* PROBLEM REQUIREMENTS
Please copy out the lines in the entries that contain "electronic".

* Data records
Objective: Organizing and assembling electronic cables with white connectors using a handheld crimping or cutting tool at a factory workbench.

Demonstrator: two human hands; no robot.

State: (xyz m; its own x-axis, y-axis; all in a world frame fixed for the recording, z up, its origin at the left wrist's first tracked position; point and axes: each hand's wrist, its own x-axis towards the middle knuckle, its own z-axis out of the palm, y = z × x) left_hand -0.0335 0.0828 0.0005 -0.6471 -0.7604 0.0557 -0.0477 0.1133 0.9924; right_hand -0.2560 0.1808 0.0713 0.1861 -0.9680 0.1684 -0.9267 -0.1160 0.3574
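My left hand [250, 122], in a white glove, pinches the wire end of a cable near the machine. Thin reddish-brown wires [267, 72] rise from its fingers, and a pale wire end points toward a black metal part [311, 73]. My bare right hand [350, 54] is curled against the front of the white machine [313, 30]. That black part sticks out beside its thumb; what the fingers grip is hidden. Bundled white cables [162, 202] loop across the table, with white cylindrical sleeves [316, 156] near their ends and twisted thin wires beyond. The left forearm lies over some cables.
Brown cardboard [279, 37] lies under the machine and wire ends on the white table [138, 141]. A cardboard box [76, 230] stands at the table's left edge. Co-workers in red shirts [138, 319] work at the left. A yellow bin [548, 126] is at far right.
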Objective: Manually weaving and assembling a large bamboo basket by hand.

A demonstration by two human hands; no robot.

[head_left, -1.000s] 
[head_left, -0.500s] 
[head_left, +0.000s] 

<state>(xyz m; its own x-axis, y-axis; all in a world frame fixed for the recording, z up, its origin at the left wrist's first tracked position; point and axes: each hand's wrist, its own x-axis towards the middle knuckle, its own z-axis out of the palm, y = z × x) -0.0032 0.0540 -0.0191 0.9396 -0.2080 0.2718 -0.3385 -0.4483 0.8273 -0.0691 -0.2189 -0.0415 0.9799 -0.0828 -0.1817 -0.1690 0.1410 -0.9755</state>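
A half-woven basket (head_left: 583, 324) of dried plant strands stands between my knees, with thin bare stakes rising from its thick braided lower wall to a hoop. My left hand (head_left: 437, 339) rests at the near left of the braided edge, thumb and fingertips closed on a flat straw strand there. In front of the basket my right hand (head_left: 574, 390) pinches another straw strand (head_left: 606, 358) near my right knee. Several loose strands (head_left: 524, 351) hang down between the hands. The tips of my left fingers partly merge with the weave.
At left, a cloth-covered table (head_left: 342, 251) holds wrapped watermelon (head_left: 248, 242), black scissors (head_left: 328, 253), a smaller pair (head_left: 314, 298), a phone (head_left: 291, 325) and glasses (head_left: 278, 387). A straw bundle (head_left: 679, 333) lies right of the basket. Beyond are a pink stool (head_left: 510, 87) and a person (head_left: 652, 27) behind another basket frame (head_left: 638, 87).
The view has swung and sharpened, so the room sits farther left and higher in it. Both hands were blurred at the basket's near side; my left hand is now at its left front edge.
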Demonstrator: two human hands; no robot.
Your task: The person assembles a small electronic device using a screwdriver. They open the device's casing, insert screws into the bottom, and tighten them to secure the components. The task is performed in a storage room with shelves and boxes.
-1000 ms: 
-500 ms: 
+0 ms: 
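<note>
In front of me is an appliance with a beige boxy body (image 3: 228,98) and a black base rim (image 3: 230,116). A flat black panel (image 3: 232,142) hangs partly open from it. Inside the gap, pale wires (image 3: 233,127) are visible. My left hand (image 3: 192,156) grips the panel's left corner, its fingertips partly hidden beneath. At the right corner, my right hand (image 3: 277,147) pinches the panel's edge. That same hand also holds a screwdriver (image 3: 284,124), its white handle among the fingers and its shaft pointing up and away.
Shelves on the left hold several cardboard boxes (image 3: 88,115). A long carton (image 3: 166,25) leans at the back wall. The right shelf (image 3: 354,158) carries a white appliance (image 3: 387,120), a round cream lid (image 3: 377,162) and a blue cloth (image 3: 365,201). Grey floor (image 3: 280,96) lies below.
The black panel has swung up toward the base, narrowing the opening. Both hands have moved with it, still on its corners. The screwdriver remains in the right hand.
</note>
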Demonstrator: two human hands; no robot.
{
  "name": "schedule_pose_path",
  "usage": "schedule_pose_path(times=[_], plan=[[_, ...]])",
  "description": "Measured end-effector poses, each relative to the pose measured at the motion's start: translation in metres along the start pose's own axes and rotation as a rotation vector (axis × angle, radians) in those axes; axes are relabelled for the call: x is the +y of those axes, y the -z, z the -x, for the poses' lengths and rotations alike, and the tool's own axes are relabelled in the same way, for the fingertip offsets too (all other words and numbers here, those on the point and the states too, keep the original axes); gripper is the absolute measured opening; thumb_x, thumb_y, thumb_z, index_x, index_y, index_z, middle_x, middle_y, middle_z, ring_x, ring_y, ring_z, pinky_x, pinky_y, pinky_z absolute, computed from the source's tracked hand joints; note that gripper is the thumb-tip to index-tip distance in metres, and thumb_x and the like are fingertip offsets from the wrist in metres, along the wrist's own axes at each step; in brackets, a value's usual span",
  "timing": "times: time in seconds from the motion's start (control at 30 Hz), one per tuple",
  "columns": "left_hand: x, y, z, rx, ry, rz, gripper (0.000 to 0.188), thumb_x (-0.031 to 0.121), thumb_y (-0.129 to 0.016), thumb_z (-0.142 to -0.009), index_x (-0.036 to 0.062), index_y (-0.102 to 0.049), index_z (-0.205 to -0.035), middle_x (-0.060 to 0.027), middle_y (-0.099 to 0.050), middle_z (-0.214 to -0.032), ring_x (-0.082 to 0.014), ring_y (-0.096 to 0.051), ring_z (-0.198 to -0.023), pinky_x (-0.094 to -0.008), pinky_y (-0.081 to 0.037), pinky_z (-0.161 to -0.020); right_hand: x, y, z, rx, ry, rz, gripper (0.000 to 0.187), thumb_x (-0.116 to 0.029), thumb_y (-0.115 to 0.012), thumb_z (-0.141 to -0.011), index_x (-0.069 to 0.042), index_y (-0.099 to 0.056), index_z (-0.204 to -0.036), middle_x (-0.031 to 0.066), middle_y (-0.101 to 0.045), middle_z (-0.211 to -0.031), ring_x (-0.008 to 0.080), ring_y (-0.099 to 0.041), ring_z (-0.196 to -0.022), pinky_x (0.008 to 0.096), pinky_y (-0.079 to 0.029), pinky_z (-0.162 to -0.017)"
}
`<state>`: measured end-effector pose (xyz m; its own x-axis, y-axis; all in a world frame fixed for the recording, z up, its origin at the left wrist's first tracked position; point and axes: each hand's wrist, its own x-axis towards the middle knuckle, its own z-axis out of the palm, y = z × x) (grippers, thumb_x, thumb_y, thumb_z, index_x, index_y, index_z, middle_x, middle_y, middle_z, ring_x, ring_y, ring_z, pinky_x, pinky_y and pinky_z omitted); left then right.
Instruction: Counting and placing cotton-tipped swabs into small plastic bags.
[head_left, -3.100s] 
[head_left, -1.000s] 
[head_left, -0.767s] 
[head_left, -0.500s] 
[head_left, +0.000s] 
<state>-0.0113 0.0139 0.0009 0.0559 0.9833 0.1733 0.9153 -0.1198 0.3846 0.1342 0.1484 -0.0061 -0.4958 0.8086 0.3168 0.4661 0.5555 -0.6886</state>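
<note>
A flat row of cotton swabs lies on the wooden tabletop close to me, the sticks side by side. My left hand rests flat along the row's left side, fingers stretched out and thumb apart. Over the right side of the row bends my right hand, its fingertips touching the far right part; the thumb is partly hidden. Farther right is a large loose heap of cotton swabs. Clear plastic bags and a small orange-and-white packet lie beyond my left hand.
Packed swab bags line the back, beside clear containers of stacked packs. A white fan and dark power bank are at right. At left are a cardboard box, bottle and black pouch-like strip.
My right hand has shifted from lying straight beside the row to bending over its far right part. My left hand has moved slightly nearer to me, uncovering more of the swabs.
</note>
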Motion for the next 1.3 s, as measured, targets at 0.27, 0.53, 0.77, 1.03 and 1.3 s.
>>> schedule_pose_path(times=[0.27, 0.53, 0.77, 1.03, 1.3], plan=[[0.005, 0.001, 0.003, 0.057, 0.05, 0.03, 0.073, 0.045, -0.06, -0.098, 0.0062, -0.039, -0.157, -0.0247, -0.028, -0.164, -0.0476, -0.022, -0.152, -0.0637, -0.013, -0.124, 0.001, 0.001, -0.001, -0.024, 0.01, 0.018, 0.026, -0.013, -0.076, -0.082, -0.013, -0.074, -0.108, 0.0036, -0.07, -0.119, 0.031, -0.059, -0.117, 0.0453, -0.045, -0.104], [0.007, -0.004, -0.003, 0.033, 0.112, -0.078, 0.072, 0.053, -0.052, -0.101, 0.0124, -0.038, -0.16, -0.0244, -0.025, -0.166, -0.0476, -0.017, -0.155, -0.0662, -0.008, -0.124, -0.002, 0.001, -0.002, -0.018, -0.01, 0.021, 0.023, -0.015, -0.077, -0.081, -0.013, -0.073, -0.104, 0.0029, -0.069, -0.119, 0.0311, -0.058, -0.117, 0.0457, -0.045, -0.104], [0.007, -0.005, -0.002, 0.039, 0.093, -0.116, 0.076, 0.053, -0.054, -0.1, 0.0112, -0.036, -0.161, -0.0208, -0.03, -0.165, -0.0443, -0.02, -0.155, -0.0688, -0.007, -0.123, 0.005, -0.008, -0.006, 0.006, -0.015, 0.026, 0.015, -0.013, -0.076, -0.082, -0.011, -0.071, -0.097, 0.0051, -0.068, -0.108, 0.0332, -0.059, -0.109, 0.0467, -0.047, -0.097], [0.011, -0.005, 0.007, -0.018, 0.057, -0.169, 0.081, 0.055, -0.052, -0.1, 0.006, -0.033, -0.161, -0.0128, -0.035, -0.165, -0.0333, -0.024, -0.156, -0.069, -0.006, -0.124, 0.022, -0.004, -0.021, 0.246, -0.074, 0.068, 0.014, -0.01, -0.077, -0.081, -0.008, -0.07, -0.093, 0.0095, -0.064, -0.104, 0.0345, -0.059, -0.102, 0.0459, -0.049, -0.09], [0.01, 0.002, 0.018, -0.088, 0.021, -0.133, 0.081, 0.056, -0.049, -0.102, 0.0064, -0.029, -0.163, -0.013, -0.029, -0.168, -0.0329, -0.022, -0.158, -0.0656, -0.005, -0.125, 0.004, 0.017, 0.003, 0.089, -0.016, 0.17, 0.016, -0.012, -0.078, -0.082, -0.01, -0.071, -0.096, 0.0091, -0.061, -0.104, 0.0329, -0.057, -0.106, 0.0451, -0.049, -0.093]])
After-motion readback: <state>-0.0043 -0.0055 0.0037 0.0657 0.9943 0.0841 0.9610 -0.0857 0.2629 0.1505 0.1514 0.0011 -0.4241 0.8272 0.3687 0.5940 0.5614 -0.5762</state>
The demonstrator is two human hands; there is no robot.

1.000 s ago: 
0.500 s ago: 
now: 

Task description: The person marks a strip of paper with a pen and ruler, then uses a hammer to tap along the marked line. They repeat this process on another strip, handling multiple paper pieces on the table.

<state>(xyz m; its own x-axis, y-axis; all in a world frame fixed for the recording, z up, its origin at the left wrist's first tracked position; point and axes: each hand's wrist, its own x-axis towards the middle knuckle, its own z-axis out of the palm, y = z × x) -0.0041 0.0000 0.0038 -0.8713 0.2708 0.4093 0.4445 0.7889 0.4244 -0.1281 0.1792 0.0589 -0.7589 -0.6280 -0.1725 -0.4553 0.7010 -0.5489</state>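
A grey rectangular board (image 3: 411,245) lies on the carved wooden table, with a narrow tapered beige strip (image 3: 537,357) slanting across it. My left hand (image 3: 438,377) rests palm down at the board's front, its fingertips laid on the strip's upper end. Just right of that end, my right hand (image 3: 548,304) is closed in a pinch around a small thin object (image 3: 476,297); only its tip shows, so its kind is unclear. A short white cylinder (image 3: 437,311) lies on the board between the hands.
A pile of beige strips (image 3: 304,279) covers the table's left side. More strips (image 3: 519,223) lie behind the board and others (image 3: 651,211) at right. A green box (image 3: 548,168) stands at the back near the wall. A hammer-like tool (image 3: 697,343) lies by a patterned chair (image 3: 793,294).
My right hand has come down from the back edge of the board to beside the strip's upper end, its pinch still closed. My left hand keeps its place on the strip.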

* ANSWER TO THE EXERCISE
Objective: Organizing and assembling electronic cables with white connectors using a handheld crimping or cutting tool at a factory workbench.
Your task: The person assembles a small electronic device using a screwdriver. They open the device's casing, insert screws into the bottom, and tighten them to secure the components. The task is performed in a storage room with shelves and boxes.

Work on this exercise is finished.